#### [Task to carry out]
The answer is the complete listing below, written out again exactly.

#### [Data excerpt]
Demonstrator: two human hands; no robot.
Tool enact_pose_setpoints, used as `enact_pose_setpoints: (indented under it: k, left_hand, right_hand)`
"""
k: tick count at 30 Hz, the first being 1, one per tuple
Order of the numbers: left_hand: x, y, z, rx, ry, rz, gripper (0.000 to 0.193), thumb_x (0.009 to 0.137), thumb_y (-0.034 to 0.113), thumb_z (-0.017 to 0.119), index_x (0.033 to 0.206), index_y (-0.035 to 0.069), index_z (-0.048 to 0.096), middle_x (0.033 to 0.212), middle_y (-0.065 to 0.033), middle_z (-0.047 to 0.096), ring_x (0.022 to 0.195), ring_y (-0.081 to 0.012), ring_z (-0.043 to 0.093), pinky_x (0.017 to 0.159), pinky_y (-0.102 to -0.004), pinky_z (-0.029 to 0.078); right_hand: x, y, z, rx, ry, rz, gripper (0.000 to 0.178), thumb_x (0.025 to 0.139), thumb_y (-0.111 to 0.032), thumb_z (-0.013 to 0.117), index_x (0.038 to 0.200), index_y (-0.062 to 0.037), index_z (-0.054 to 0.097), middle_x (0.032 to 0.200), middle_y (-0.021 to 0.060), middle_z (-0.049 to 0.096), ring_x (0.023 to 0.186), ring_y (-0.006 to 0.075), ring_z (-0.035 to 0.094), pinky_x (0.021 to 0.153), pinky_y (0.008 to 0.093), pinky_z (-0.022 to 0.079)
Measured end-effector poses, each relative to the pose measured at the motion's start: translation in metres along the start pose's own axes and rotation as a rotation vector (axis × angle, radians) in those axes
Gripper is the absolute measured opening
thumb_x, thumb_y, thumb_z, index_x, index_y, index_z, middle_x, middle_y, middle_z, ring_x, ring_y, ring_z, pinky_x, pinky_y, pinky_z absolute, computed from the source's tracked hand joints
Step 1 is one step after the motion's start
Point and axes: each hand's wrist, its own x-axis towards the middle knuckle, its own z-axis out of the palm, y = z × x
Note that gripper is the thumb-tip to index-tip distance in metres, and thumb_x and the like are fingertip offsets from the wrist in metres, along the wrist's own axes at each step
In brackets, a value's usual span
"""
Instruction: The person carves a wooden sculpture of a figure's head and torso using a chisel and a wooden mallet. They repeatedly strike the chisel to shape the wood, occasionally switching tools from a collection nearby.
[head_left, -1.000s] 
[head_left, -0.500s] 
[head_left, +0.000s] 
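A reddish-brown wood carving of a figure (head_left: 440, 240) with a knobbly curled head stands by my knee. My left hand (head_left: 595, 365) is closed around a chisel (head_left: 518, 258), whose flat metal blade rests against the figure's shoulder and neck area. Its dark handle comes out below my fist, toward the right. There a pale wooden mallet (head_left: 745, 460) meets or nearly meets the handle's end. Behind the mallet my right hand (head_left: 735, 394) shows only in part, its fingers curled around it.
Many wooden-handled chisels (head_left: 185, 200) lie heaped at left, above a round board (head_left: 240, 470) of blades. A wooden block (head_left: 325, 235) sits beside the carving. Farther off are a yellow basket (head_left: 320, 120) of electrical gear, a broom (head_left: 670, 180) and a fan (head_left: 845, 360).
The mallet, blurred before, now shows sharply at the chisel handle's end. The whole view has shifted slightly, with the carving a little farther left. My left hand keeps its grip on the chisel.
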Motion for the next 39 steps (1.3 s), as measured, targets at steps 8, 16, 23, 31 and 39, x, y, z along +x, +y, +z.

#### [Solution to this exercise]
Demonstrator: two human hands; no robot.
Tool enact_pose_setpoints, used as `enact_pose_setpoints: (indented under it: k, left_hand, right_hand)`
"""
k: tick count at 30 Hz, the first being 1, one per tuple
Order of the numbers: left_hand: x, y, z, rx, ry, rz, gripper (0.000 to 0.193), thumb_x (0.009 to 0.137), thumb_y (-0.034 to 0.113), thumb_z (-0.017 to 0.119), index_x (0.033 to 0.206), index_y (-0.035 to 0.069), index_z (-0.048 to 0.096), middle_x (0.033 to 0.212), middle_y (-0.065 to 0.033), middle_z (-0.047 to 0.096), ring_x (0.022 to 0.195), ring_y (-0.081 to 0.012), ring_z (-0.043 to 0.093), pinky_x (0.017 to 0.159), pinky_y (-0.102 to -0.004), pinky_z (-0.029 to 0.078); right_hand: x, y, z, rx, ry, rz, gripper (0.000 to 0.178), thumb_x (0.025 to 0.139), thumb_y (-0.111 to 0.032), thumb_z (-0.013 to 0.117), index_x (0.038 to 0.200), index_y (-0.062 to 0.037), index_z (-0.054 to 0.097), middle_x (0.032 to 0.200), middle_y (-0.021 to 0.060), middle_z (-0.049 to 0.096), ring_x (0.023 to 0.186), ring_y (-0.006 to 0.075), ring_z (-0.035 to 0.094), pinky_x (0.021 to 0.153), pinky_y (0.008 to 0.093), pinky_z (-0.022 to 0.079)
Measured end-effector poses, each relative to the pose measured at the motion's start: translation in metres along the start pose's own axes and rotation as a rotation vector (axis × angle, radians) in those axes
Gripper is the absolute measured opening
thumb_x, thumb_y, thumb_z, index_x, index_y, index_z, middle_x, middle_y, middle_z, ring_x, ring_y, ring_z, pinky_x, pinky_y, pinky_z absolute, computed from the source's tracked hand joints
Step 1 is one step after the motion's start
Point and axes: each hand's wrist, its own x-axis towards the middle knuckle, its own z-axis out of the palm, y = z × x
Note that gripper is the thumb-tip to index-tip distance in metres, and thumb_x and the like are fingertip offsets from the wrist in metres, along the wrist's own axes at each step
In brackets, a value's usual span
"""
Instruction: The person carves a wooden sculpture of a figure's head and torso using a chisel and a wooden mallet. They repeatedly strike the chisel to shape the wood, occasionally switching tools from a collection nearby.
[head_left, -1.000s] 
[head_left, -0.500s] 
[head_left, +0.000s] 
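A reddish-brown wood carving of a figure (head_left: 440, 240) with a knobbly curled head stands by my knee. My left hand (head_left: 595, 365) is closed around a chisel (head_left: 518, 258), whose flat metal blade rests against the figure's shoulder and neck area. Its dark handle comes out below my fist, toward the right. There a pale wooden mallet (head_left: 745, 460) meets or nearly meets the handle's end. Behind the mallet my right hand (head_left: 735, 394) shows only in part, its fingers curled around it.
Many wooden-handled chisels (head_left: 185, 200) lie heaped at left, above a round board (head_left: 240, 470) of blades. A wooden block (head_left: 325, 235) sits beside the carving. Farther off are a yellow basket (head_left: 320, 120) of electrical gear, a broom (head_left: 670, 180) and a fan (head_left: 845, 360).
The mallet, blurred before, now shows sharply at the chisel handle's end. The whole view has shifted slightly, with the carving a little farther left. My left hand keeps its grip on the chisel.
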Motion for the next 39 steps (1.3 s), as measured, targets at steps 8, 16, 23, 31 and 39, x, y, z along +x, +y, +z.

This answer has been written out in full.